3D Object Detection in Augmented Reality: How It Works
Object tracking lets an AR app recognize a physical object by its 3D shape and keep digital content anchored to it as the camera and object move. Unlike image tracking, it needs no markers—just the object itself. Our team brings 5+ years of AR development experience and 10+ successful object tracking projects. Contact us to evaluate your object.
At its core, object tracking builds a point cloud and extracts feature points (typically 500–2000 points per object). ARKit on iOS uses ARObjectScanningConfiguration for scanning and ARWorldTrackingConfiguration with detectionObjects for recognition. A full API description is available in the ARKit documentation. Recognition accuracy reaches 5–10 mm under good lighting. On A12+ devices, scanning takes 10–15 minutes, and the resulting .arobject file ranges from 1 to 50 MB. The algorithm uses ORB feature descriptors for robust matching. The system supports up to 100 objects in a single session with 50% memory usage. Typical project costs range from $5,000 to $20,000; using existing CAD models can save up to 30%.
When Should You Use 3D Tracking?
Image tracking works with flat images—stickers, posters, screens. If the object is three-dimensional, content will "float" as the viewing angle changes. Object tracking uses a point cloud to determine precise position and orientation in 3D. It is the only way to annotate an engine block or overlay a schematic on industrial machinery.
Object Recognition Suitability
| Good candidates | Poor candidates |
|---|---|
| Toys with intricate patterns | Monochrome plastic casings |
| Appliances with control panels | Glass/transparent objects |
| Industrial equipment with labels | Polished metal surfaces |
| Packaged boxes | Soft deformable objects |
| Automotive parts | Objects without a fixed shape |
Glass and mirror surfaces are poor candidates; for them we use markers or LiDAR mesh matching.
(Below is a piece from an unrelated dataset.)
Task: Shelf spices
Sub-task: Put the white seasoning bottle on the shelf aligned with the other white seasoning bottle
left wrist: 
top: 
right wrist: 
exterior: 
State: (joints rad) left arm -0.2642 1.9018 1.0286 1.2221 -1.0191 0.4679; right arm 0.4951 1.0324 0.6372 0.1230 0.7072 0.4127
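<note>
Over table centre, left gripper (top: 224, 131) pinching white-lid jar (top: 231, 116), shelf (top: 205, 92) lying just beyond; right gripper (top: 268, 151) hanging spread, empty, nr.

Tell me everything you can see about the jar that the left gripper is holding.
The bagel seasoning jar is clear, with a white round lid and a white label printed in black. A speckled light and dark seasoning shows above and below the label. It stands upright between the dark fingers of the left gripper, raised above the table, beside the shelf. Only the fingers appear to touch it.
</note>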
Solving the Dirty Object Problem: A Case Study
In a service AR app project for a service center, our client faced a problem: a technician points the camera at an engine block, and ARKit fails to recognize it because of oil and grime. The clean reference .arobject did not work. We scanned several variants (clean, moderately dirty) and added all of them to detectionObjects. Recognition accuracy rose from 60% to 92%. The technician found parts 30% faster than manual catalog lookup.
Vuforia Model Targets: An Alternative to ARKit
ARKit Object Detection requires physical scanning of the object. Vuforia Model Targets recognizes objects from CAD models (STEP, OBJ, FBX) with no physical scanning. This is a game-changer for industries where CAD data already exists. Vuforia licenses start at $840/year, saving up to 50% of the budget compared to a custom solution.
| Feature | ARKit Object Detection | Vuforia Model Targets |
|---|---|---|
| Requires physical object? | Yes | No (needs CAD model) |
| Accuracy | 5–10 mm | 5–10 mm |
| Tolerance to dirt/grime | Low | Medium (more robust algorithm) |
| Licensing | Free | Paid, from $840/year |
| Supported platforms | iOS | iOS + Android |
ARKit is faster to set up; Vuforia wins when a CAD model is available. We help you choose the right technology—ask for a free consultation.
What We Deliver (Project Deliverables)
- Object Analysis Report: evaluation of texture, shape, and operating conditions; technology recommendation (ARKit / Vuforia / ARCore).
- Reference Object File: scanned
.arobjector prepared CAD model. - AR Module: fully configured detection and content anchoring.
- Backend Integration: persistent state and content loading from database.
- Testing Documentation: results under various lighting and dirt conditions.
- User Training: detailed scanning guidelines and manuals.
- Post-Launch Support: maintenance and updates for 6 months.
Typical Timeline and Milestones
- Analysis and scanning — 3–5 days.
- Prototype development — 5–10 days.
- Content integration and testing — 5–10 days.
- Final polish and deployment — 3–5 days.
Basic object detection with one object takes 1–2 weeks. Complex projects take 3–5 weeks. Pricing is determined after analysis. Request development—we will prepare a commercial proposal.
Tracking Moving Objects
For moving objects (conveyor parts, robots) we use MediaPipe Object Detection (COCO SSD) combined with depth estimation via LiDAR. Tracking accuracy degrades above 0.5 m/s. We applied this approach on a factory assembly line, reducing part identification time by 40%.
Our AR object recognition and object tracking capabilities leverage ARKit Object Detection for precise results. Get a consultation—let's discuss your object and choose the right solution. Our company has over 5 years of experience and has completed 12 object tracking projects for industrial clients. We guarantee a recognition accuracy of at least 90% for textured objects under standard lighting. Our expertise spans AR application development, ARCore, and AR development for various platforms.
Note: ARKit Object Detection, Vuforia Model Targets, and ARCore are examples of technologies used in industrial AR and service AR apps.